• SOURCE MATERIAL:

=== Begin Enclosure ===

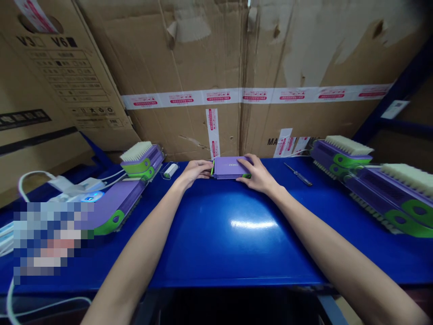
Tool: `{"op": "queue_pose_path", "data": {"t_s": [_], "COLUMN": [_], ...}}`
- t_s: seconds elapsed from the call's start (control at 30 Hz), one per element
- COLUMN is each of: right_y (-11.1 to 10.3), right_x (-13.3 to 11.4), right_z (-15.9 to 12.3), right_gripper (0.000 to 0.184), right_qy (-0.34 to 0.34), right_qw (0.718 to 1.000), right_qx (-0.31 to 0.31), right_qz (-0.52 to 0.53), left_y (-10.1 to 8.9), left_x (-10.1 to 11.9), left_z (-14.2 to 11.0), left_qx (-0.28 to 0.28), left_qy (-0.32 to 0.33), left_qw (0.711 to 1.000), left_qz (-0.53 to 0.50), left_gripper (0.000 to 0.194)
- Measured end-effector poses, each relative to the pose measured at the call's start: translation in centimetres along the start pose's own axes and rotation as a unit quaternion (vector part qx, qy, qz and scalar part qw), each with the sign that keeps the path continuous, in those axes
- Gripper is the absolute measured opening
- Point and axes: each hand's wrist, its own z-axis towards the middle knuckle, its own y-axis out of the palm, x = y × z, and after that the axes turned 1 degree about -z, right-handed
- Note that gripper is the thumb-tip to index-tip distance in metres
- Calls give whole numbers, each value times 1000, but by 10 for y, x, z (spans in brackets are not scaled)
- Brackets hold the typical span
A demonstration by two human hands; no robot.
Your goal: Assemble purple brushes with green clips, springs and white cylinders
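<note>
A flat purple case with bright green ends lies on the blue tabletop in front of me, small print on its upper face. My left hand grips the green-edged left end with its fingertips. Over the right end is my right hand, its thumb at the near side and its fingers across the top. What lies under my left fingers is partly hidden. Left of that hand sits a small white-and-green piece in a clear plastic holder. On the right lies a screwdriver with a thin shaft.
Purple-and-green brush units with pale bristles are stacked at right; similar units stand at left. White cables and a power strip with a blue light occupy the left side. Cardboard rises behind the blue table.
</note>
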Motion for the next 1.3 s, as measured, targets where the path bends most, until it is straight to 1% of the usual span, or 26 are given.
{"op": "queue_pose_path", "data": {"t_s": [0.07, 0.2, 0.27, 0.37, 0.5, 0.6, 0.67, 0.73, 0.77, 0.8, 0.83, 0.87, 0.9, 0.93, 0.97, 1.0, 1.03, 1.07, 1.1, 1.17, 1.2, 1.23, 1.27, 1.3], "right_y": [0, 1, 2, 3, 4, 4, 4, 5, 5, 5, 5, 4, 4, 3, 2, 2, 1, 1, 0, 0, 0, 0, 0, 0], "right_x": [-1, 0, 1, 3, 7, 9, 9, 9, 9, 9, 9, 10, 10, 11, 12, 12, 13, 14, 14, 15, 15, 15, 15, 15], "right_z": [0, -1, -1, -1, -2, -2, -2, -2, -2, -2, -2, -2, -2, -2, -2, -3, -3, -3, -3, -3, -3, -3, -3, -3], "right_gripper": [65, 64, 65, 65, 66, 66, 66, 66, 66, 66, 66, 66, 66, 65, 65, 65, 65, 65, 65, 65, 65, 64, 64, 64], "right_qy": [-1, 8, 14, 20, 24, 24, 29, 34, 37, 38, 40, 42, 43, 45, 46, 48, 48, 49, 49, 47, 45, 44, 43, 43], "right_qw": [1000, 1000, 1000, 1000, 999, 999, 999, 999, 999, 999, 999, 999, 999, 999, 999, 999, 999, 998, 998, 999, 999, 999, 999, 999], "right_qx": [-1, 7, 10, 12, 16, 20, 21, 19, 19, 18, 18, 17, 17, 16, 15, 15, 14, 14, 14, 15, 16, 17, 17, 17], "right_qz": [-2, 2, 9, 16, 16, 15, 13, 11, 11, 12, 13, 15, 17, 18, 18, 19, 20, 21, 22, 22, 21, 20, 18, 17], "left_y": [3, 10, 13, 15, 20, 24, 24, 21, 17, 13, 7, 2, -5, -11, -17, -24, -29, -35, -40, -47, -49, -51, -51, -51], "left_x": [0, 0, -1, -1, 0, -1, -1, -1, 0, 1, 2, 3, 3, 2, 1, -1, -4, -7, -10, -13, -13, -11, -8, -5], "left_z": [0, 0, 1, 1, -1, 0, 2, 2, 2, 0, -2, -4, -7, -9, -11, -12, -13, -12, -11, -8, -6, -4, -2, 0], "left_qx": [-1, 50, 60, 45, 21, 20, 40, 90, 127, 170, 215, 259, 301, 337, 369, 392, 406, 412, 412, 408, 405, 402, 398, 387], "left_qy": [-2, -4, 1, 15, 18, 21, 33, 69, 96, 126, 153, 172, 178, 172, 156, 134, 108, 85, 68, 54, 51, 49, 41, 26], "left_qw": [1000, 998, 998, 998, 1000, 1000, 998, 988, 973, 946, 906, 859, 814, 775, 745, 726, 716, 713, 716, 738, 759, 787, 823, 866], "left_qz": [1, -26, -35, -31, 4, 6, 25, 102, 168, 247, 330, 406, 464, 506, 533, 549, 558, 561, 559, 535, 507, 466, 403, 316], "left_gripper": [28, 22, 21, 19, 14, 17, 17, 14, 12, 12, 12, 14, 16, 19, 21, 24, 25, 25, 24, 21, 21, 21, 23, 25]}}
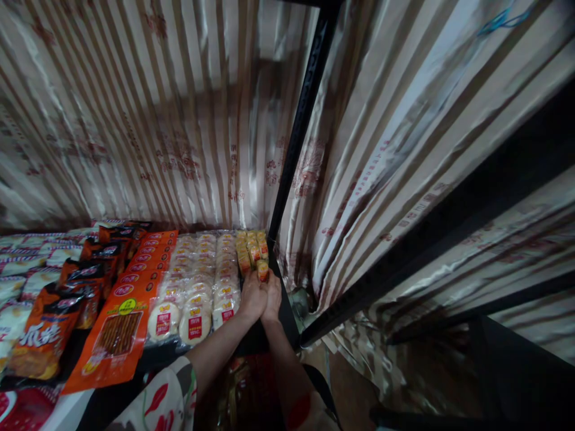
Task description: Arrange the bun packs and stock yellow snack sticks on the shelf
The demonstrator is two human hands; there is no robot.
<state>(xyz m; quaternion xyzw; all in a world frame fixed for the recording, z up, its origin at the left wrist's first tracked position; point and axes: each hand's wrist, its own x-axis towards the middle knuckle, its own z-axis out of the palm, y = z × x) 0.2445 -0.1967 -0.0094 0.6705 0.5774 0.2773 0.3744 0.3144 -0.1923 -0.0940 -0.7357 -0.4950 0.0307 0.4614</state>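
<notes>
Both of my hands meet at the right end of a dark shelf [286,320]. My left hand [252,297] and my right hand [271,299] are closed together around a small yellow-wrapped snack pack [263,270] with a red mark, which stands upright between the fingertips. Just behind it, more small yellow snack packs [251,245] stand in short rows. To the left of my hands lie rows of clear-wrapped round white rice crackers [195,317] with red labels. My palms and some fingers are hidden from this angle.
Orange bags of stick snacks [119,326] overlap left of the crackers, then orange-and-black snack bags [45,335] and white packets [40,281]. A black metal post [299,131] rises at the shelf's back right corner. Pleated, shiny curtains [202,120] hang behind and to the right.
</notes>
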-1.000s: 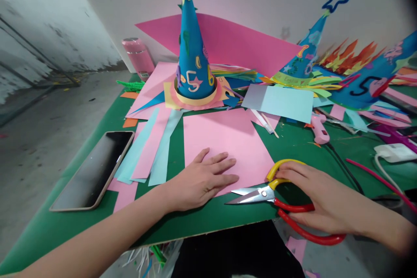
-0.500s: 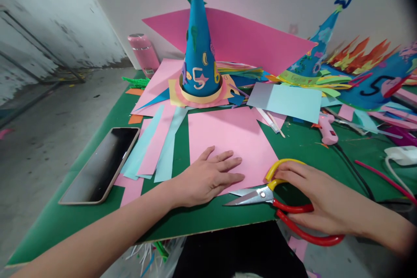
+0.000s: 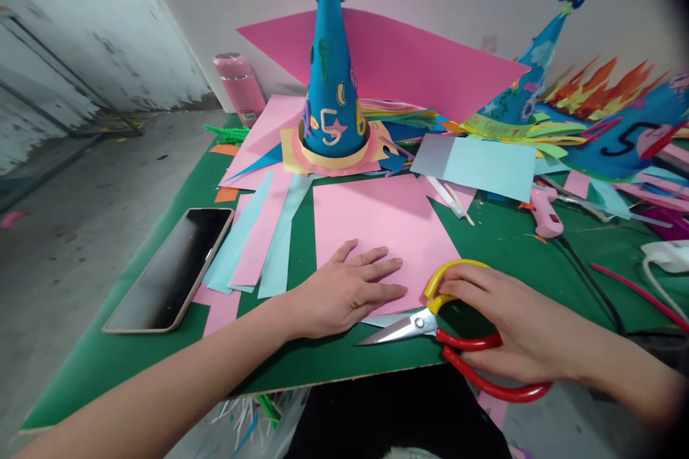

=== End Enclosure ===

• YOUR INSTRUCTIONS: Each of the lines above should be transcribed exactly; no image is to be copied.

• SOLUTION TO THIS EXERCISE:
Tool: `{"op": "queue_pose_path", "data": {"t_s": [_], "COLUMN": [_], ...}}`
- t_s: seconds elapsed from the call's start (control at 30 Hz), one per element
- COLUMN is each of: right_y (-11.1 to 10.3), right_x (-13.3 to 11.4), right_z (-15.9 to 12.3), right_gripper (0.000 to 0.184), right_qy (-0.34 to 0.34), right_qw (0.718 to 1.000), right_qx (-0.31 to 0.31), right_qz (-0.52 to 0.53), left_y (-10.1 to 8.9), left_x (-10.1 to 11.9), left_z (-14.2 to 11.0), left_qx (-0.28 to 0.28), left_qy (-0.32 to 0.33), left_qw (0.711 to 1.000), left_qz (-0.53 to 0.50), left_gripper (0.000 to 0.194)
- Measured end-effector poses, each relative to the pose measured at the call's start: translation in centimetres along the start pose's own axes and rotation as a unit quaternion (vector part qx, qy, qz and scalar part qw), each with the sign that keeps the path continuous, in those axes
- Gripper is the absolute measured opening
- Point and axes: each hand's wrist, its own z-axis towards the middle knuckle, its own y-axis out of the palm, x = y × z, and after that the axes turned 1 degree about -z, right-handed
- Note that gripper is the thumb-tip to index-tip distance in metres
- Calls give whole numbers, each value times 1000, but by 10 for y, x, z (spans in brackets are not scaled)
- Brackets hold the typical span
A demonstration by two human hands; no robot.
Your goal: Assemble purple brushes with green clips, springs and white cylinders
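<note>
A flat purple case with bright green ends lies on the blue tabletop in front of me, small print on its upper face. My left hand grips the green-edged left end with its fingertips. Over the right end is my right hand, its thumb at the near side and its fingers across the top. What lies under my left fingers is partly hidden. Left of that hand sits a small white-and-green piece in a clear plastic holder. On the right lies a screwdriver with a thin shaft.
Purple-and-green brush units with pale bristles are stacked at right; similar units stand at left. White cables and a power strip with a blue light occupy the left side. Cardboard rises behind the blue table.
</note>
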Motion for the next 1.3 s, as measured, targets where the path bends most, until it is straight to 1% of the usual span, or 26 are given.
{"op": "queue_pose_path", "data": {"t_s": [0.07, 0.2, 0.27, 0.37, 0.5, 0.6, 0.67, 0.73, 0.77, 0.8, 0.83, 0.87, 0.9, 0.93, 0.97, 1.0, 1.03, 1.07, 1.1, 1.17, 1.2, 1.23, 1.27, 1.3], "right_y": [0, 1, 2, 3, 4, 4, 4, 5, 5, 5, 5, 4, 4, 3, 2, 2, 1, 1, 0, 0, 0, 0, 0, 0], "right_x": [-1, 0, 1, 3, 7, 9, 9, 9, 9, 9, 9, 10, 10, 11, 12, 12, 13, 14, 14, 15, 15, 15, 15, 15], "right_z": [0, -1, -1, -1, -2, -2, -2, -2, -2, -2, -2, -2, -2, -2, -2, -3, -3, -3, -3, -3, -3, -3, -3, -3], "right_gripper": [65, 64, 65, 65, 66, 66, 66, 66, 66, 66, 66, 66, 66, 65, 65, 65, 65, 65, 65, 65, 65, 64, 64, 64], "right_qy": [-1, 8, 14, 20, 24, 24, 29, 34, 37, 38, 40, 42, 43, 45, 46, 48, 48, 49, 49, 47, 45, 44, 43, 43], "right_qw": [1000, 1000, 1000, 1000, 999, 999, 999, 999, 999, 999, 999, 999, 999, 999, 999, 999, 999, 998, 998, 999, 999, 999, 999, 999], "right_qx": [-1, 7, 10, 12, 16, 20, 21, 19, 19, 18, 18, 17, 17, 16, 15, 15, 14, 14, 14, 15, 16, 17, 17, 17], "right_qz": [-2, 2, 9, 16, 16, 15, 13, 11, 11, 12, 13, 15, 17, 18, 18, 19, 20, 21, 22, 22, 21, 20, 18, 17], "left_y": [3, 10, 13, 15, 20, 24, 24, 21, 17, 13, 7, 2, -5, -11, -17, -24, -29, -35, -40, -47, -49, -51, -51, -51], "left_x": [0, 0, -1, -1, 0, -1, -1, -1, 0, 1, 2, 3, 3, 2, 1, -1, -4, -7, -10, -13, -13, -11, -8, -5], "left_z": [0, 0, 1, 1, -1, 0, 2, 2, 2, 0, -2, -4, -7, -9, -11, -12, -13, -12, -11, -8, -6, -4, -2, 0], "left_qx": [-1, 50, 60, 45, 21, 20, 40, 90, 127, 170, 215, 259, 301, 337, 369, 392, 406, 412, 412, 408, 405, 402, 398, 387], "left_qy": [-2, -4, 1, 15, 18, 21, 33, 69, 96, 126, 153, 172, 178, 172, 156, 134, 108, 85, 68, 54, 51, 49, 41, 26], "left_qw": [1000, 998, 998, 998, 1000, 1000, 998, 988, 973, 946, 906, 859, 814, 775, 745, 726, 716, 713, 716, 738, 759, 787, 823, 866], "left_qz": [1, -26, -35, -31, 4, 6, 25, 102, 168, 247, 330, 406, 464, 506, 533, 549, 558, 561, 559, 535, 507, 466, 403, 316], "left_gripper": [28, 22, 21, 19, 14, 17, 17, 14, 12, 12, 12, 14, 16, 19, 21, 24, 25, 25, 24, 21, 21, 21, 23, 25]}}
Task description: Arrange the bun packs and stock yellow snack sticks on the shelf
The demonstrator is two human hands; there is no robot.
<state>(xyz m; quaternion xyzw; all in a world frame fixed for the recording, z up, its origin at the left wrist's first tracked position; point and axes: each hand's wrist, its own x-axis towards the middle knuckle, its own z-axis out of the palm, y = z × x) 0.2445 -0.1967 -0.0094 0.6705 0.5774 0.2773 0.3744 0.3144 -0.1923 -0.0940 -0.7357 -0.4950 0.0307 0.4614</state>
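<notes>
Both of my hands meet at the right end of a dark shelf [286,320]. My left hand [252,297] and my right hand [271,299] are closed together around a small yellow-wrapped snack pack [263,270] with a red mark, which stands upright between the fingertips. Just behind it, more small yellow snack packs [251,245] stand in short rows. To the left of my hands lie rows of clear-wrapped round white rice crackers [195,317] with red labels. My palms and some fingers are hidden from this angle.
Orange bags of stick snacks [119,326] overlap left of the crackers, then orange-and-black snack bags [45,335] and white packets [40,281]. A black metal post [299,131] rises at the shelf's back right corner. Pleated, shiny curtains [202,120] hang behind and to the right.
</notes>
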-1.000s: 
-0.500s: 
+0.000s: 

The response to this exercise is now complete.